|
|
|
|
|
|
Karne sadece çocuğun değil ailenin de başarısını gösteriyor
Ailenin tutumu ve yetiştirme tarzı çocuğun okuldaki başarısını büyük oranda etkiliyor. Uzmanlar bu sebeple karnedekilerin sadece çocuğun değil, ailenin de notları olduğuna dikkat çekiyor. Çocuğun kendini geliştirmesine imkân sağlayan, ona özgüven kazandıran aileler, uzmanlardan tam not alıyor
Psikiyatri Uzmanı Dr. Ayten Erdoğan, yarıyıl tatilini en iyi şekilde değerlendirme ve okul başarısını artırma yolları konusundaki sorularımızı yanıtladı...
* Karne başarısı çocuk için hayat başarısı anlamına mı gelir? Karne başarısı çocuğun akademik alanda, yani ilerde okuma anlamında başarısına işaret eder. Hayat başarısı ise, bir alanda meslek sahibi olmak, mesleğinde başarılı olmak, iyi sosyal ilişkiler kurmak olarak kabaca belirtilebilir. Okul notları iyi olmayan bir çocuk, birçok meslek alanında çok başarılı olabilir, iyi bir aile kurabilir ve sosyal olarak çok popüler olabilir.

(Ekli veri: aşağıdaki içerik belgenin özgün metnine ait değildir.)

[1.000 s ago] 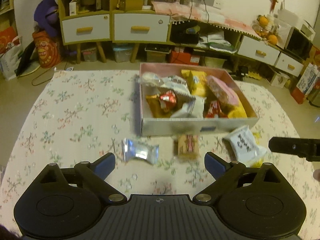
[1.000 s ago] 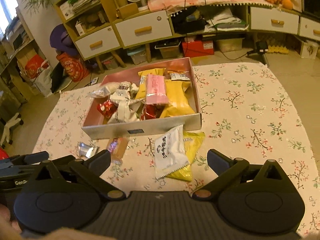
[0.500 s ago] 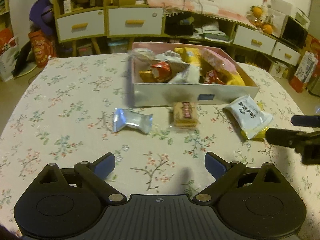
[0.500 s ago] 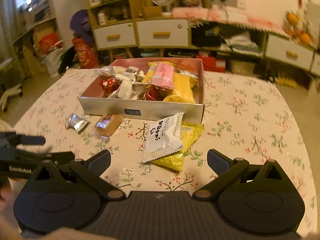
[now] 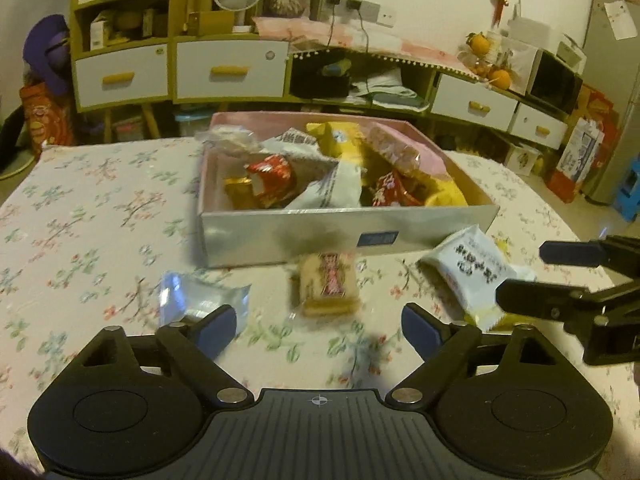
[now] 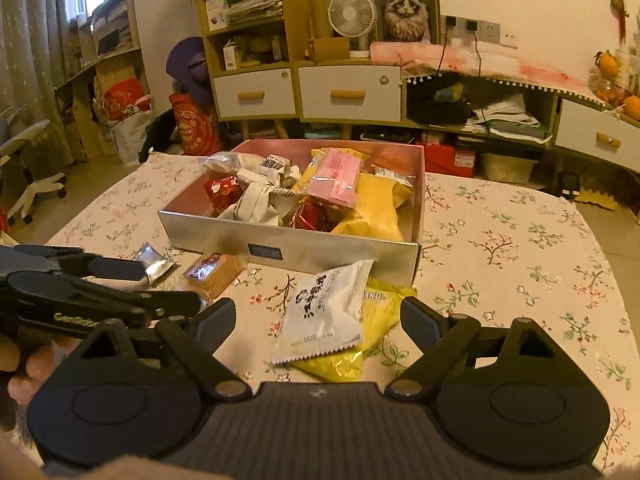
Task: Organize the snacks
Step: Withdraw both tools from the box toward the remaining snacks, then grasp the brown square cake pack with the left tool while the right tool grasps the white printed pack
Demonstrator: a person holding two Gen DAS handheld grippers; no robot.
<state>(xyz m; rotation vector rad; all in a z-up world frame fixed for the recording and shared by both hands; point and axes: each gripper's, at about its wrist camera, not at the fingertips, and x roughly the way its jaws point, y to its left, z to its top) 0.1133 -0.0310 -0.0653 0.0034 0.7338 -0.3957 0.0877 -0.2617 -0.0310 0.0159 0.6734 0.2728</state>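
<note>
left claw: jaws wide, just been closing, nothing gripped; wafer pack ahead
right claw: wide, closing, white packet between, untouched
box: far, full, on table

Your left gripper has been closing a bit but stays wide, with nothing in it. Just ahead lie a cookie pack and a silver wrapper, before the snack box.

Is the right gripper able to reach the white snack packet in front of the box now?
Probably yes. The right gripper is open, its jaws just closing somewhat, and the white snack packet lies uncovered on the table between them, atop a yellow packet.
</note>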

* Karnesi çok başarılı olan çocuk çok zeki midir? Karne notları okullara göre çok değişkenlik gösterse de, yüksek olması çocuğun düzenli, sorumluluk sahibi, zekâsını da iyi kullanıyor olduğunu gösterir.
* Üstün başarı aslında bir sorun olabilir mi? Çocuklar için yaşıtları tarafından kabullenilme, onlarla arkadaşlık kurma ve duygusal alışverişte bulunma, gelişmeleri açısından çok önemlidir. Üstün başarılı çocukların zaman zaman yaşıtları tarafından dışlandığını görüyoruz. Veya çocuk kendisi yaşıtlarını daha kısır bularak onlardan kendini uzak tutabiliyor. Derslerinde çok iyi olsa da, bu durum sosyal ilişkilerin geliştirilmesi aşamasında çocuk için sorun yaşatabiliyor.
* Karnesinde ilk kez zayıf getiren çocuğa ailenin tepkisi ne olmalı? İlköğretim döneminde çocuklar karneleri nedeniyle değil, anne-babaların tepkileri nedeniyle kaygı duyarlar.Ailelerin tutumları ise farklılıklar gösterir. Anne-babaların bir kısmı karnede zayıf gelmesi nedeniyle endişeli olan çocuklarda kaygıyı gidermek yerine daha fazla tepki göstererek kaygı ve korkuyu pekiştirirler. İlk kez alınan zayıf not çocuğun problem çözme becerilerini test edeceği, geliştireceği için faydalı bile olabilir. Ailenin nasıl çözüm bulunacağı konusunda çocuğa rehberlik etmesi doğru bir davranış olur.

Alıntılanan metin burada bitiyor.